Problem to work on: Return the listing that follows exactly, with no pictures included.

Stored data:
========================================================================
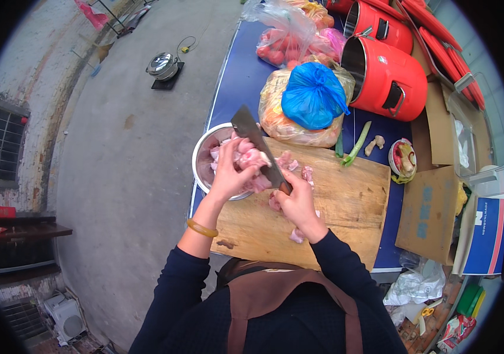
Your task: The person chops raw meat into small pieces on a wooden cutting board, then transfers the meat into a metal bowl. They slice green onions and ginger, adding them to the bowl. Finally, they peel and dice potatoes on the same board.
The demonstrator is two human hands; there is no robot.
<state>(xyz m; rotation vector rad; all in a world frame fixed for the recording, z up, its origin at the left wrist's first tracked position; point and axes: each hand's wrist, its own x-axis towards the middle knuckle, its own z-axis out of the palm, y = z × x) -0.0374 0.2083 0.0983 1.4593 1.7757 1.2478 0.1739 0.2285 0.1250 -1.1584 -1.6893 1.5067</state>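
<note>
My right hand (pixel 298 199) grips the wooden handle of a cleaver (pixel 256 141), its broad blade slanting up and to the left. Chunks of raw meat (pixel 252 158) lie against the blade, and my left hand (pixel 229 170) presses on them with its fingers curled. Both hands are over the left edge of a wooden cutting board (pixel 344 208), beside a metal bowl (pixel 198 163) that holds more meat pieces. The hand and meat hide much of the bowl. Several meat scraps (pixel 307 174) remain on the board around my right hand.
Past the board sit a blue plastic bag (pixel 316 97), bagged tomatoes (pixel 280 46) and red pots (pixel 389 79). A green onion stalk (pixel 358 144), ginger (pixel 374 145) and a small bowl (pixel 403 159) line its far right side. A cardboard box (pixel 429 217) stands at the right.
</note>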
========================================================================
Solution for this problem:
Your task: The person chops raw meat into small pieces on a wooden cutting board, then transfers the meat into a metal bowl. They slice green onions and ginger, adding them to the bowl. Finally, they peel and dice potatoes on the same board.
The demonstrator is two human hands; there is no robot.
<state>(xyz m; rotation vector rad; all in a world frame fixed for the recording, z up, its origin at the left wrist's first tracked position; point and axes: each hand's wrist, its own x-axis towards the middle knuckle, its own z-axis out of the palm, y = z × x) -0.0374 0.2083 0.0983 1.4593 1.7757 1.2478 0.1739 0.2285 0.1250 -1.1584 -1.6893 1.5067</state>
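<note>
My right hand (pixel 298 199) grips the wooden handle of a cleaver (pixel 256 141), its broad blade slanting up and to the left. Chunks of raw meat (pixel 252 158) lie against the blade, and my left hand (pixel 229 170) presses on them with its fingers curled. Both hands are over the left edge of a wooden cutting board (pixel 344 208), beside a metal bowl (pixel 198 163) that holds more meat pieces. The hand and meat hide much of the bowl. Several meat scraps (pixel 307 174) remain on the board around my right hand.
Past the board sit a blue plastic bag (pixel 316 97), bagged tomatoes (pixel 280 46) and red pots (pixel 389 79). A green onion stalk (pixel 358 144), ginger (pixel 374 145) and a small bowl (pixel 403 159) line its far right side. A cardboard box (pixel 429 217) stands at the right.
</note>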

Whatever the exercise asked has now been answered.